Raising plants is an act of care. Understanding local ecosystems brings depth to the idea of home. Sharing seeds and cuttings builds community.
Plants are beautiful. Plants are beautiful. Animals like ourselves have an irreducible attraction to their patterns and smells that reaches back beyond the first human.
Deepening our relationship with plants is not only about how to care for their physical needs (though it’s nice to reach that level of understanding). Plants span the botanical and the cultural. Plants offer routes into (difficult and beautiful) transnational histories. Plants, with their radically different sense of time, can help us unstick from the gridded, quantified time that has ruled our days since we began to burn ancient plants to speed production. Plants are the underlying basis of life on earth, beings attuned precisely to the sun’s rays and our earth’s subterranean potentials. Some plants will outlive us by 50 generations. Others germinate, live, and die in the span of time it takes to read one fat book.
So, Oakland Garden Club?
This newsletter is going to be my development space for projects. One exciting thing: KQED Forum, the radio show I co-host, is about to get a new digital community space. I am ecstatic! And I’ll send out invites to that spot in the next few weeks. Different from this plant-y world, but we all need some civic cultivation, too.
For this newsletter, the primary purpose is to bring a new thing into existence: Oakland Garden Club, a publisher of streetwear and tiny books about the encounters that writers and artists have with individual plants. (You can help!)
Each season will feature drops of books and interrelated clothes. Books and streetwear may seem like unlike things, and they are, I guess. But streetwear spreads and grows. You might call it viral, but I would prefer to think of it as growing like a weed (a good thing). We want to spread plant-mindedness. It feels like an antidote to a deep ache, something near the liver. Tiny books can go far, but t-shirts can go farther.

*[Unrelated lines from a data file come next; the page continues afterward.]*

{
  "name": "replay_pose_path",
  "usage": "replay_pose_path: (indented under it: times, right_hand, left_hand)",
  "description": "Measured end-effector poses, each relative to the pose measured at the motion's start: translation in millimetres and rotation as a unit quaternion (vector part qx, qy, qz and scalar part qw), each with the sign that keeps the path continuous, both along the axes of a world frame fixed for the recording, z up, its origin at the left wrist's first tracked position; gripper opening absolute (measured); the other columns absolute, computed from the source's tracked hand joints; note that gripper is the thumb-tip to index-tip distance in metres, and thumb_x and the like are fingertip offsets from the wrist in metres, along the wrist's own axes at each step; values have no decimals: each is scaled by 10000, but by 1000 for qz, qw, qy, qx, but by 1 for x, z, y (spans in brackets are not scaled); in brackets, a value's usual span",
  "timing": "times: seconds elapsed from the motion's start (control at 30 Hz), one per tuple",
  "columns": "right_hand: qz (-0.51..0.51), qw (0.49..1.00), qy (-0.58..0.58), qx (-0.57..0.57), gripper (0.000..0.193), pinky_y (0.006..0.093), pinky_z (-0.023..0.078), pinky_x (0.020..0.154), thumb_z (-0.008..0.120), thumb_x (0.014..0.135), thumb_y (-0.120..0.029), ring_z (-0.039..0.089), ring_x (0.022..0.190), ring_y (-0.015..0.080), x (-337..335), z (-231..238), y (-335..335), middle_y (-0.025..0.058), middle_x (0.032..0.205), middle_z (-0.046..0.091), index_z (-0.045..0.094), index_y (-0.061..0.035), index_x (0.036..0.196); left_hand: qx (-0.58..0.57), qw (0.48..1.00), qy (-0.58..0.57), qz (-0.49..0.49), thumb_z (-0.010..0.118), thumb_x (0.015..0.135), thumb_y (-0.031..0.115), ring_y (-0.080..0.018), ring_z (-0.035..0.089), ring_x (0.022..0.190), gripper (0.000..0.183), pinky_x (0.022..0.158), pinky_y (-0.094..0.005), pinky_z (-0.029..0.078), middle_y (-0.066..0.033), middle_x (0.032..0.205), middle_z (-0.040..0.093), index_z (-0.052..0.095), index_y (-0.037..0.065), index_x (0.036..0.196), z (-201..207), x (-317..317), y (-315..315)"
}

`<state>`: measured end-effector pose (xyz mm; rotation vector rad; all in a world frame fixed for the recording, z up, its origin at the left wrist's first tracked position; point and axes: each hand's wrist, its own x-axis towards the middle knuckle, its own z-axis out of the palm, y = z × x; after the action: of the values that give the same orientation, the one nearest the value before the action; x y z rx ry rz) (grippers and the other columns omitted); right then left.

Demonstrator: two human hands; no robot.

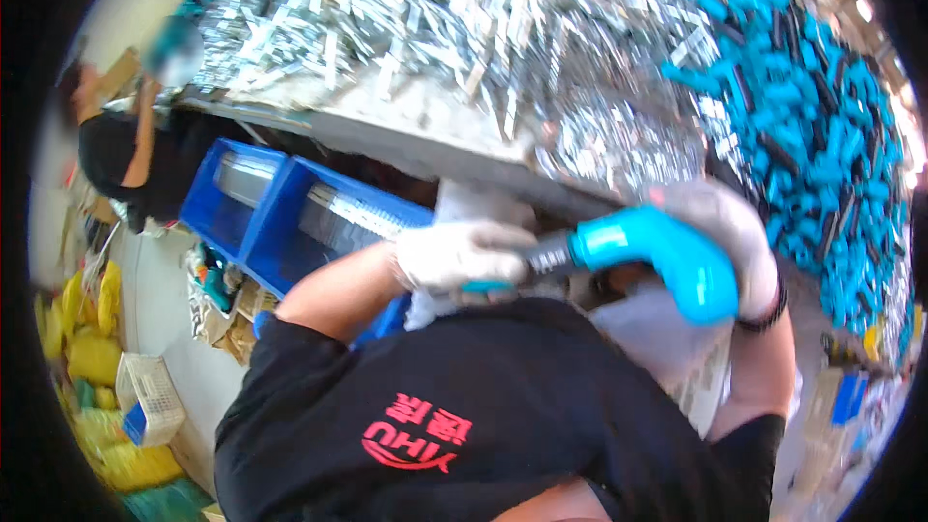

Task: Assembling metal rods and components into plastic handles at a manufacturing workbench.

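Note:
Both my hands wear white gloves and hold one curved teal-and-black tool handle (657, 246) in front of my chest. Around its black end, the fingers of my left hand (464, 256) are closed. A little teal shows under those fingers; I cannot tell whether it belongs to the same piece. My right hand (730, 227) is wrapped behind the thick, rounded teal end, its fingers mostly hidden. Beyond my hands lies the workbench (377, 116), heaped with shiny metal strips (464, 14). At the right is a large pile of teal and black handles (812, 126).
Blue plastic bins (266, 222) holding metal strips stand left of my left arm. Another person (126, 145) in dark clothes is at the far left. On the floor are a white basket (150, 396) and yellow bags (97, 358). Cardboard and blue items (851, 396) are at the lower right.

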<state>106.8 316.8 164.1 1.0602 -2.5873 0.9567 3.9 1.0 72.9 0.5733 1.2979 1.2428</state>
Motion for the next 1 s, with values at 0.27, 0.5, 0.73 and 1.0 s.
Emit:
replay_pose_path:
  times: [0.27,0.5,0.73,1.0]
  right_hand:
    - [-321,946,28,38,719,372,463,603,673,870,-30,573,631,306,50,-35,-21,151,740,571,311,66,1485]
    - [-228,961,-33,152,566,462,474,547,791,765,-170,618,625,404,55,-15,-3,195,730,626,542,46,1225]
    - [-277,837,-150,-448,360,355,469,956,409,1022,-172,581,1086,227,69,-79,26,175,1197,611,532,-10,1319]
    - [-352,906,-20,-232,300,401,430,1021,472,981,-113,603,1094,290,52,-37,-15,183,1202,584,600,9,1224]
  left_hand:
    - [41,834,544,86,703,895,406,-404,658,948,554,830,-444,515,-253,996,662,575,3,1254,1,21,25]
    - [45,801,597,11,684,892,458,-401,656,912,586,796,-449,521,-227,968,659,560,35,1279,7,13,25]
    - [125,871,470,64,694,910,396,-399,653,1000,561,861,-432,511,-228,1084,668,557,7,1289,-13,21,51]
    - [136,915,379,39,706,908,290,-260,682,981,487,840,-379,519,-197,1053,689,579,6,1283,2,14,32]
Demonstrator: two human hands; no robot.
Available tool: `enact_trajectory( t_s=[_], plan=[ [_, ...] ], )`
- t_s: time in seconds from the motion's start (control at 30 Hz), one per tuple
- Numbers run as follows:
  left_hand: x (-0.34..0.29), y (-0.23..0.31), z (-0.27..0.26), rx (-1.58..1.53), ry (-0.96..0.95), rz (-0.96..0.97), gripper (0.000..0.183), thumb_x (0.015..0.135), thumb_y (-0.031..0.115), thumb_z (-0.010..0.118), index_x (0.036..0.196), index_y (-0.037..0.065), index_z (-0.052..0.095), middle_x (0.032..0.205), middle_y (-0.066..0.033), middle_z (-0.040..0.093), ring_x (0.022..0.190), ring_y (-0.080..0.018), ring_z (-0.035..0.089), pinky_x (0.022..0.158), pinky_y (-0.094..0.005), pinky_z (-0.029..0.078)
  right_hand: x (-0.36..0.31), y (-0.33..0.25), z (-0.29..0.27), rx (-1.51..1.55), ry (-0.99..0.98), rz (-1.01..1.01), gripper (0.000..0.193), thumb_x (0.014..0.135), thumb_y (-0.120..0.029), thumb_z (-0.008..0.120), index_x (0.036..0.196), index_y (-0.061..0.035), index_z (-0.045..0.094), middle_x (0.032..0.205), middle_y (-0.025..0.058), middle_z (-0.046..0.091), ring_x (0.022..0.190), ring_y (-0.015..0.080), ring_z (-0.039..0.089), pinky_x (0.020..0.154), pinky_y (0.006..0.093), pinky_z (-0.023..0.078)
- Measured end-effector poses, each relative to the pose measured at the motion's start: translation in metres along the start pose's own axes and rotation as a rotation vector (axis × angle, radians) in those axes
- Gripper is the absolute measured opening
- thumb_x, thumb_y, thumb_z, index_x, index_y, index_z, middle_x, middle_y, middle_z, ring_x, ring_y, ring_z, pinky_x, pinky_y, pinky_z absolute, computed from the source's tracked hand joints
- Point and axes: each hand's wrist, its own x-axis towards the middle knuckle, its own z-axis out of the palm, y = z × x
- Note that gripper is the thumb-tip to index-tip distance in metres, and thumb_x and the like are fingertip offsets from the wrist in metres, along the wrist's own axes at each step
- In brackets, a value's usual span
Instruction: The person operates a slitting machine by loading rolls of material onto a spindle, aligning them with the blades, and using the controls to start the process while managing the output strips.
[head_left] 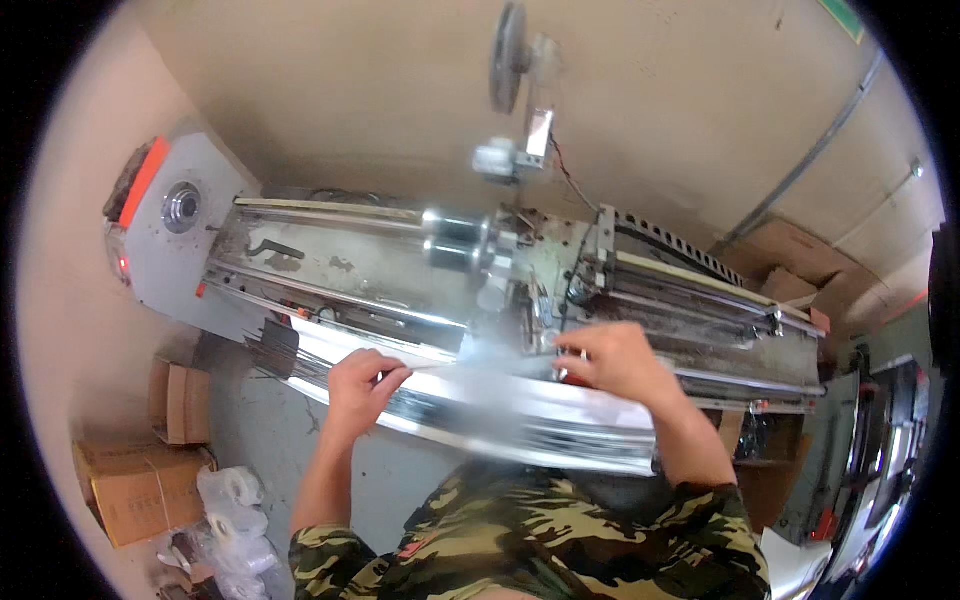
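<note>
My left hand (358,392) is closed in a pinch above the front of a long machine. From its fingertips a thin pale strip (428,367) runs right into a blurred patch at the middle of the view. My right hand (618,360) is closed too, its fingertips at the right side of that blur; what they grip is hidden. Under both hands lies a bundle of long, shiny silver strips (590,438) across the machine's front. Beyond them, a polished metal cylinder (455,240) sits on the machine's carriage.
Long metal rails (350,295) run along the machine to a grey end housing (190,225) on the left. A black hex key (277,249) lies on the bed. A wheel (508,58) stands up behind. Cardboard boxes (150,490) and clear plastic rolls (235,520) are at lower left.
</note>
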Motion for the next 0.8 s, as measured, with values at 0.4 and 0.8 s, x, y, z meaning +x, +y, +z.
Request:
enact_trajectory(
  t_s=[0.4,0.8],
  plan=[
    [0.272,-0.213,0.048,-0.14,-0.018,-0.004,0.036,0.082,0.02,0.08,0.112,0.001,0.072,0.101,-0.0092,0.072,0.09,-0.0151,0.066,0.083,-0.0295,0.053,0.076,-0.051,0.108,0.004,-0.171,0.341,0.02,0.09,-0.031,0.067,0.089,-0.0137,0.076,0.088,0.0066,0.075,0.077,0.0286,0.07,0.065,0.0396,0.054],
    [0.396,-0.128,0.165,-0.784,-0.588,0.156,0.036,0.077,0.01,0.082,0.111,0.003,0.07,0.11,-0.0061,0.072,0.089,-0.0121,0.065,0.078,-0.0277,0.052,0.103,-0.125,0.155,0.125,-0.199,0.664,0.018,0.086,-0.029,0.074,0.086,-0.0113,0.077,0.078,0.0058,0.072,0.069,0.0271,0.069,0.063,0.0383,0.054]
  ],
)
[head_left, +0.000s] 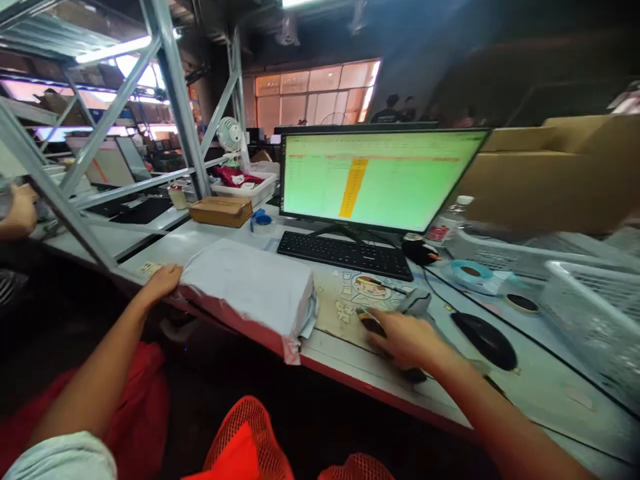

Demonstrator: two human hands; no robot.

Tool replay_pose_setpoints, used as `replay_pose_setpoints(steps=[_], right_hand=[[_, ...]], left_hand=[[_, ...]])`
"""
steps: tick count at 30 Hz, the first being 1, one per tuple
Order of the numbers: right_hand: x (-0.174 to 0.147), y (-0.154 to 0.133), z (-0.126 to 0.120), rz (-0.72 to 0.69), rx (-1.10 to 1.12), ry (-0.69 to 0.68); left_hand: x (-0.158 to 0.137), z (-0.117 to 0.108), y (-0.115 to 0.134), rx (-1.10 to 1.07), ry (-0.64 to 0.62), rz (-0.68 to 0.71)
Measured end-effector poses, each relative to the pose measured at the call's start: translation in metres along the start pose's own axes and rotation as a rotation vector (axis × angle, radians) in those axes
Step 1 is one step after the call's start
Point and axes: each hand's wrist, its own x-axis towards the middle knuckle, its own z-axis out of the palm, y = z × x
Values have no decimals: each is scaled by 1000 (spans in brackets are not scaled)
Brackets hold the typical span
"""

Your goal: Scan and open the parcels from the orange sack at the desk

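Observation:
A white plastic-wrapped package (250,283) lies at the front edge of the desk, part of it jutting over the edge. My left hand (164,281) grips its near left corner, fingers closed against the side. Over a printed cartoon mat (333,310), my right hand (403,337) is closed round a dark object (373,325); blur and the fingers hide what kind it is. Just beyond that hand rests a grey device (417,302), partly covered. A black computer mouse (484,340) sits to the right of my right wrist.
Behind the mat stand a black keyboard (345,255) and a lit monitor (375,180). White plastic baskets (595,293), tape rolls (470,272) and a bottle (453,217) crowd the right side. A small brown box (221,211) lies left, near a metal rack post (177,100). Another person's hand (21,207) shows far left.

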Motion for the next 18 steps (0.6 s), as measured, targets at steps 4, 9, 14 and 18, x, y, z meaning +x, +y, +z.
replay_pose_setpoints(steps=[4,9,14,18], right_hand=[[-39,16,48,9,95,156],[-26,-10,-26,-93,471,394],[40,-163,-155,-519,386,388],[95,-279,-192,-617,206,250]], left_hand=[[-24,17,-16,-398,-35,-33],[-32,50,-14,-714,73,-29],[-34,69,-9,-834,140,-57],[-34,70,-5,-854,176,-72]])
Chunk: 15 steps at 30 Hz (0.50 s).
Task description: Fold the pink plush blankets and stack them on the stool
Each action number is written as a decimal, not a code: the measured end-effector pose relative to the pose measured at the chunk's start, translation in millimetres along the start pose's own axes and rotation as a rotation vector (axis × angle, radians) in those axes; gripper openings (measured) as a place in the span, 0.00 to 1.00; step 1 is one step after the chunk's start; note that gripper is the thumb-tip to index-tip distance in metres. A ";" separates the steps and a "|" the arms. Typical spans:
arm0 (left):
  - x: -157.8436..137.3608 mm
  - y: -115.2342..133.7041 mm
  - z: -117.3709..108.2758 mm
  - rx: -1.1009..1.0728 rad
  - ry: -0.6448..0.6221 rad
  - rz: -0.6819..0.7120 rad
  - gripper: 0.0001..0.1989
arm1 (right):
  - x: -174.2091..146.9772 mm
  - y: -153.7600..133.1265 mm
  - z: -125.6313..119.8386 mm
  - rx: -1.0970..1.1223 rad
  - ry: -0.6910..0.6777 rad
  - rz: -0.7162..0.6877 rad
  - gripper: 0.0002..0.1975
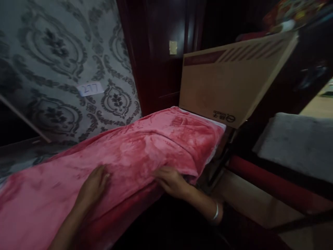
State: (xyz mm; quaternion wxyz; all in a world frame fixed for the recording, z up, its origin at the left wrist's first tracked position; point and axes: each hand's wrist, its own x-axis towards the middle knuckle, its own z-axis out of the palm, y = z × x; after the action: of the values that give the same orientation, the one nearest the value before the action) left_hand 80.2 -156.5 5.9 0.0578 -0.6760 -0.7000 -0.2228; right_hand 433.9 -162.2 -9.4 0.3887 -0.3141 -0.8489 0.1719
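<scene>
Pink blanket is lying beside a patterned wall. Left hand and right hand are resting on it, fingers curling narrowly; whether they are gripping cannot be told. Cardboard box is standing at the far end.

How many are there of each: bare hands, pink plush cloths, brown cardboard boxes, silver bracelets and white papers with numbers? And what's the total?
Left hand and right hand: 2
Pink plush cloth: 1
Brown cardboard box: 1
Silver bracelet: 1
White paper with numbers: 1
Total: 6
</scene>
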 end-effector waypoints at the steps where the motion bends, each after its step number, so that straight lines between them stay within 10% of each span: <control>1: 3.8 9.1 12.9 0.025 -0.006 0.033 0.28 | -3.3 12.1 -16.5 0.002 0.120 0.055 0.19; 8: -1.1 5.8 59.4 0.157 0.081 0.108 0.29 | -11.1 156.5 -139.4 -0.209 0.717 0.581 0.22; 15: 0.9 -11.1 69.7 0.106 0.091 0.142 0.29 | 5.3 247.3 -204.1 -0.335 0.730 1.074 0.31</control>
State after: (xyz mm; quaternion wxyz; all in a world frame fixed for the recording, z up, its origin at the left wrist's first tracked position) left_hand 84.8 -128.3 -58.7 0.1410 -0.7089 -0.6579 -0.2115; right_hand 686.9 35.0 -8.7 0.4575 -0.7869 -0.4041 0.0903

What if, though, a t-shirt can also be an idea? There are a lot of streetwear brands that traffic in plant *vibes*. Like, a shirt that just says P L A N T S on it. OK, fine. Others cut-and-paste random nature-y stuff onto fabric. Also, fine.
But what if a shirt or a pair of joggers could be a whole argument, a full explanation, a portal to real understanding of nasturtiums or the dark reactions of photosynthesis or tule reeds or indigo or book 11 of the Florentine Codex? That would be awesome. And maybe more people would come closer to the shirt and maybe to the books and ultimately to the plants and what they have to teach us.
This newsletter will share my own new plant writing and point to others who are doing the kind of work that we’ll publish, from Liz Hernandez’s jacaranda ghost women (see below) to Michael Pollan’s tulips from The Botany of Desire to Andre Parise and Gabriel Toledo’s work on the electrical signals of the bean plant in The Mind of Plants: Narratives of Vegetal Intelligence to Eleanor Perenyi’s acidic wisdom about 20th-century gardening.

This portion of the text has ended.